News and resources

Why an economist will pick a tracker

21/06/2009

Sunday Times: 21.06.09

You’d be hard-pushed to get a better endorsement of the benefits of index trackers over active funds than Nouriel Roubini, the professor of economics at New York’s Stern School of Business who foresaw the credit crunch and housing crash back in 2006.

Like most economists, he is intellectually opposed to the premise on which much of Britain’s financial-services industry is based — that it is worth paying higher fees to active fund managers to beat the market.

In our Fame & Fortune interview this week he says: “I don’t believe in picking individual stocks or assets. As for actively managed funds, I never saw the point of paying someone large fees for sub-standard returns.”

The figures bear him out: trackers have beaten active funds over one, three and five years, according to Morningstar, the data firm.

The latter only start to show their mettle over 10 years and even then the difference is hardly startling. Over the past five years, the average tracker fund has returned nearly 15% after all charges, while active funds have gained just 12%.

Over 10 years, however, the average tracker is down 6%, while active funds have scraped a gain of 1.3%. So fund managers have narrowly saved us from the “lost decade” but they’ve hardly covered themselves in glory.

The tracker camp received another boost last week with the launch in Britain of US index firm Vanguard. American investors have long enjoyed lower costs than us but Vanguard has pledged to change matters.

It will charge only 0.15% a year on its UK equity index fund compared with total costs of 0.27% for the current cheapest — Fidelity’s Moneybuilder UK index fund — and 1% for the largest, Virgin. The difference may not sound like much but it can add up.

If you put a lump sum of £10,000 into a tracker and it grew by 5% a year, you would have £16,058 after 10 years with the Vanguard fund, but only £15,875 with Fidelity — £183 less.

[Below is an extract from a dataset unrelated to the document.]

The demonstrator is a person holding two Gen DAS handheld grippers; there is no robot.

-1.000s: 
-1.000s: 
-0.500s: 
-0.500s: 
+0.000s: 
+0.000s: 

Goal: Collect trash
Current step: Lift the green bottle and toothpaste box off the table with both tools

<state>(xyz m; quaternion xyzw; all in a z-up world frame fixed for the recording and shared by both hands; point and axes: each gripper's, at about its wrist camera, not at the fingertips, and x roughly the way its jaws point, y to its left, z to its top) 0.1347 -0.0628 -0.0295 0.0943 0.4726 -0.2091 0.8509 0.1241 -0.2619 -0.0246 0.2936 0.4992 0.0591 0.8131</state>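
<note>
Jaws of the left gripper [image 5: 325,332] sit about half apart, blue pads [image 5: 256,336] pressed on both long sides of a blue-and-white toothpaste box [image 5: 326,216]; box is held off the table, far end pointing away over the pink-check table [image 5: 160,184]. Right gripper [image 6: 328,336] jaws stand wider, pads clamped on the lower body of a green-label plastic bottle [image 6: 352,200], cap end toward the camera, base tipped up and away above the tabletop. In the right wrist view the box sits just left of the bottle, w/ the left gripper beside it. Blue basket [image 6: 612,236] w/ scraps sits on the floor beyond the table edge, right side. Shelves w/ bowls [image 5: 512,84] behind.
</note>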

With Virgin, you would end up with a fund of only £14,802 — £1,256 less. And if you chose an active fund with a typical 1.5% charge, you would get only £14,079 — making you nearly £2,000 worse off, according to Bloomsbury Financial Planning.

On costs alone, then, trackers are a no-brainer. However, proponents of active funds argue that it’s about much more than costs, pointing to the small band of fund managers who really do deserve their fees.

Fidelity Special Situations is the top fund over the past 10 years with a return of nearly 160%, according to Trustnet.co.uk. However, Anthony Bolton, the manager who delivered most of the outperformance, stepped down at the end of 2007. His successor, Sanjeev Shah, seems to be doing a creditable job but he wouldn’t be most advisers’ first choice. Next in the league table is GAM UK Diversified, managed by Andrew Green. It is up 138% but takes mostly institutional money.

Schroder Recovery, up 100% over 10 years, has changed managers several times, while Solus UK Special Situations makes the top five largely because it used to be managed by Nigel Thomas, now at Axa Framlington.

Ben Yearsley of Hargreaves Lansdown, the financial adviser, would recommend only one of the top-five funds over 10 years — Black Rock UK Special Situations.

Economists argue that, faced with such a bewildering choice, the typical investor has no chance of picking an active manager who will beat the market over the long term, so why not stick with a tracker?

If you have only a passing interest in investment, I’d agree. If you’re prepared to do a little more legwork, however, you can improve your chances of beating the market.

Fund supermarkets such as Fidelity Funds Network and discount brokers such as Bestinvest and Hargreaves rebate the commission built into fund management fees. That reduces initial charges from about 5% to as little as 2%, or even nothing in some cases. Some brokers will even shave a third off the typical 1.5% annual charge.

The internet has also made it easier for ordinary investors to analyse funds. Citywire.co.uk ranks managers rather than funds, getting round the problem that most managers move jobs every three or four years but even then, though, you are investing with the benefit of hindsight.

It’s hard to argue with Roubini that most of us would be better off with trackers.